What the task asks: Would you set down each line of the data below exactly?

########

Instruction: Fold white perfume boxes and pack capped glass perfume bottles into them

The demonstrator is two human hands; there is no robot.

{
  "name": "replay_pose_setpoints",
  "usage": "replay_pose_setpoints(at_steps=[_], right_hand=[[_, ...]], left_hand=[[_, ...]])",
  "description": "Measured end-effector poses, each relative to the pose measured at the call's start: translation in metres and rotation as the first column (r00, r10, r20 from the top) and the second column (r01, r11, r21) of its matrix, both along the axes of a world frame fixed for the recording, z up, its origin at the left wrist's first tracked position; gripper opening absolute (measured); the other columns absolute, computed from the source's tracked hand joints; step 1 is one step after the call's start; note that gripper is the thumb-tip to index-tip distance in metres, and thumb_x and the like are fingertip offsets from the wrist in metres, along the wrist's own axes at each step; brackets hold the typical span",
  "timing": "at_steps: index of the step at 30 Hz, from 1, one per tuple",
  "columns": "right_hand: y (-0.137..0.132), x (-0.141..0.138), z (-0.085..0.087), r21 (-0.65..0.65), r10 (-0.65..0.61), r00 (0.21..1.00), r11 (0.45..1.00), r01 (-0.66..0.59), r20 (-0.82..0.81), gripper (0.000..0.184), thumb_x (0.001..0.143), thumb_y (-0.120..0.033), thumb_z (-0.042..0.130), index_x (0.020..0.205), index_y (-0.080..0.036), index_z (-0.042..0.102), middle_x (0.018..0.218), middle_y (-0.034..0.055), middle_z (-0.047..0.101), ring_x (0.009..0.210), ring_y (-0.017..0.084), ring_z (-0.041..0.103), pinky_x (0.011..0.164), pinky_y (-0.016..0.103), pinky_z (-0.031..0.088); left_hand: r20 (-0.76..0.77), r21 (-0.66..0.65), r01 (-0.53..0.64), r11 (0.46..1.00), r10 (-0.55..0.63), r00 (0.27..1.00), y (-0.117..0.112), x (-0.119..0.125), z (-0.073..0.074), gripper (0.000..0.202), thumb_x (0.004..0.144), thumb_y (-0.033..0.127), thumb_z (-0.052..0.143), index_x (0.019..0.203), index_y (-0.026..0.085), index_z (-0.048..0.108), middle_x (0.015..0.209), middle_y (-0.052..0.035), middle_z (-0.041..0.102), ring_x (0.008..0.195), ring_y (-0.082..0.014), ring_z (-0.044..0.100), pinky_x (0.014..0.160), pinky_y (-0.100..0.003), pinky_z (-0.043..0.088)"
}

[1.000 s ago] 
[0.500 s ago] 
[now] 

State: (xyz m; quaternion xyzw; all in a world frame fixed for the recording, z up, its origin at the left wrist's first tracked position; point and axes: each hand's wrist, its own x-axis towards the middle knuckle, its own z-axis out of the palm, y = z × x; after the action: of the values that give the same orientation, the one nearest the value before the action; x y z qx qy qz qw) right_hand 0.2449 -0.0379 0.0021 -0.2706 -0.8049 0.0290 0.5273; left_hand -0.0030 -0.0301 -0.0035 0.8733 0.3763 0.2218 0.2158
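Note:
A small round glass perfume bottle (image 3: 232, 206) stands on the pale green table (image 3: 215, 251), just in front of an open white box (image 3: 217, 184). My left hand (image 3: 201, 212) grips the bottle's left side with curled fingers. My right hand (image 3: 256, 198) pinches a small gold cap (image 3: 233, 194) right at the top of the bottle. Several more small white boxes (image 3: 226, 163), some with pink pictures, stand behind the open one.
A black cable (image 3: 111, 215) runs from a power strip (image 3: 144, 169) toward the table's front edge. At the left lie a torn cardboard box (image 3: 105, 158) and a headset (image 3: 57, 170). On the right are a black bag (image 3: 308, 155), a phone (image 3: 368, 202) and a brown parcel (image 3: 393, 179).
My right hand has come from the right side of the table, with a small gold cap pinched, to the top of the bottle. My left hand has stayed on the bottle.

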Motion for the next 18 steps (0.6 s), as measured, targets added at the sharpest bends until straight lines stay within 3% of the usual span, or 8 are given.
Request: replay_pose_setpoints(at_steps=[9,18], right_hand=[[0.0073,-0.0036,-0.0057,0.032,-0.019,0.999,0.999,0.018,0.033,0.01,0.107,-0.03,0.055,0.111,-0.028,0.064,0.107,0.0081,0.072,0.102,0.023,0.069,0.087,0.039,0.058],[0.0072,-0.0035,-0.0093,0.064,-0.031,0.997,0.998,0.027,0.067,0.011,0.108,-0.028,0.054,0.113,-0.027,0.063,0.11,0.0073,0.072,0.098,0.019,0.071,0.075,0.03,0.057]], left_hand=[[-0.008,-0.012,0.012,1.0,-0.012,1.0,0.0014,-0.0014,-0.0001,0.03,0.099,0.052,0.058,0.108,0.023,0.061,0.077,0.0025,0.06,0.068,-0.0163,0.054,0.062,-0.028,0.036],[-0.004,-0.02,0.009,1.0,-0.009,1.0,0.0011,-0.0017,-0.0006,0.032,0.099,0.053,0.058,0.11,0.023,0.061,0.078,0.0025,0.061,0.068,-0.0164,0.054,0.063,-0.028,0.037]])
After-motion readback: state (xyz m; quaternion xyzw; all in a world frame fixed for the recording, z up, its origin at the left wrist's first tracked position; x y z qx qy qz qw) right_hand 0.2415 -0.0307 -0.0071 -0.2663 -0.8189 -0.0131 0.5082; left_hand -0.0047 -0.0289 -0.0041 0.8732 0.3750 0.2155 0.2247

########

Answer to the problem:
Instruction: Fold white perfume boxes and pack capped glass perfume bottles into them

The demonstrator is two human hands; there is no robot.

{
  "name": "replay_pose_setpoints",
  "usage": "replay_pose_setpoints(at_steps=[_], right_hand=[[_, ...]], left_hand=[[_, ...]])",
  "description": "Measured end-effector poses, each relative to the pose measured at the call's start: translation in metres and rotation as the first column (r00, r10, r20 from the top) and the second column (r01, r11, r21) of its matrix, both along the axes of a world frame fixed for the recording, z up, its origin at the left wrist's first tracked position; gripper opening absolute (measured); the other columns absolute, computed from the source's tracked hand joints; step 1 is one step after the call's start; note that gripper is the thumb-tip to index-tip distance in metres, and thumb_x and the like are fingertip offsets from the wrist in metres, along the wrist's own axes at each step; brackets hold the typical span",
  "timing": "at_steps: index of the step at 30 Hz, from 1, one per tuple",
  "columns": "right_hand: y (-0.137..0.132), x (-0.141..0.138), z (-0.085..0.087), r21 (-0.65..0.65), r10 (-0.65..0.61), r00 (0.21..1.00), r11 (0.45..1.00), r01 (-0.66..0.59), r20 (-0.82..0.81), gripper (0.000..0.184), thumb_x (0.001..0.143), thumb_y (-0.120..0.033), thumb_z (-0.042..0.130), index_x (0.020..0.205), index_y (-0.080..0.036), index_z (-0.042..0.102), middle_x (0.018..0.218), middle_y (-0.034..0.055), middle_z (-0.047..0.101), ring_x (0.009..0.210), ring_y (-0.017..0.084), ring_z (-0.041..0.103), pinky_x (0.011..0.164), pinky_y (-0.016..0.103), pinky_z (-0.031..0.088); left_hand: r20 (-0.76..0.77), r21 (-0.66..0.65), r01 (-0.53..0.64), r11 (0.46..1.00), r10 (-0.55..0.63), r00 (0.27..1.00), y (-0.117..0.112), x (-0.119..0.125), z (-0.073..0.074), gripper (0.000..0.202), thumb_x (0.004..0.144), thumb_y (-0.033..0.127), thumb_z (-0.052..0.143), index_x (0.019..0.203), index_y (-0.026..0.085), index_z (-0.048..0.108), middle_x (0.015..0.209), middle_y (-0.052..0.035), middle_z (-0.041..0.102), ring_x (0.008..0.195), ring_y (-0.082..0.014), ring_z (-0.044..0.100), pinky_x (0.014..0.160), pinky_y (-0.100..0.003), pinky_z (-0.043..0.088)"
}

[1.000 s ago] 
[0.500 s ago] 
[now] 

State: (xyz m; quaternion xyzw; all in a world frame fixed for the recording, z up, its origin at the left wrist's first tracked position; point and axes: each hand's wrist, its own x-axis towards the middle knuckle, its own z-axis out of the palm, y = z × x; after the action: of the values that give the same orientation, the one nearest the value before the action; x y z qx qy qz qw) right_hand 0.2449 -0.0379 0.0021 -0.2706 -0.8049 0.0290 0.5273; left_hand -0.0030 -0.0301 -0.0035 0.8733 0.3763 0.2218 0.2158
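Note:
A small round glass perfume bottle (image 3: 232, 206) stands on the pale green table (image 3: 215, 251), just in front of an open white box (image 3: 217, 184). My left hand (image 3: 201, 212) grips the bottle's left side with curled fingers. My right hand (image 3: 256, 198) pinches a small gold cap (image 3: 233, 194) right at the top of the bottle. Several more small white boxes (image 3: 226, 163), some with pink pictures, stand behind the open one.
A black cable (image 3: 111, 215) runs from a power strip (image 3: 144, 169) toward the table's front edge. At the left lie a torn cardboard box (image 3: 105, 158) and a headset (image 3: 57, 170). On the right are a black bag (image 3: 308, 155), a phone (image 3: 368, 202) and a brown parcel (image 3: 393, 179).
My right hand has come from the right side of the table, with a small gold cap pinched, to the top of the bottle. My left hand has stayed on the bottle.
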
Motion for the next 18 steps (0.6 s), as measured, targets added at the sharpest bends until straight lines stay within 3% of the usual span, or 8 are given.
Request: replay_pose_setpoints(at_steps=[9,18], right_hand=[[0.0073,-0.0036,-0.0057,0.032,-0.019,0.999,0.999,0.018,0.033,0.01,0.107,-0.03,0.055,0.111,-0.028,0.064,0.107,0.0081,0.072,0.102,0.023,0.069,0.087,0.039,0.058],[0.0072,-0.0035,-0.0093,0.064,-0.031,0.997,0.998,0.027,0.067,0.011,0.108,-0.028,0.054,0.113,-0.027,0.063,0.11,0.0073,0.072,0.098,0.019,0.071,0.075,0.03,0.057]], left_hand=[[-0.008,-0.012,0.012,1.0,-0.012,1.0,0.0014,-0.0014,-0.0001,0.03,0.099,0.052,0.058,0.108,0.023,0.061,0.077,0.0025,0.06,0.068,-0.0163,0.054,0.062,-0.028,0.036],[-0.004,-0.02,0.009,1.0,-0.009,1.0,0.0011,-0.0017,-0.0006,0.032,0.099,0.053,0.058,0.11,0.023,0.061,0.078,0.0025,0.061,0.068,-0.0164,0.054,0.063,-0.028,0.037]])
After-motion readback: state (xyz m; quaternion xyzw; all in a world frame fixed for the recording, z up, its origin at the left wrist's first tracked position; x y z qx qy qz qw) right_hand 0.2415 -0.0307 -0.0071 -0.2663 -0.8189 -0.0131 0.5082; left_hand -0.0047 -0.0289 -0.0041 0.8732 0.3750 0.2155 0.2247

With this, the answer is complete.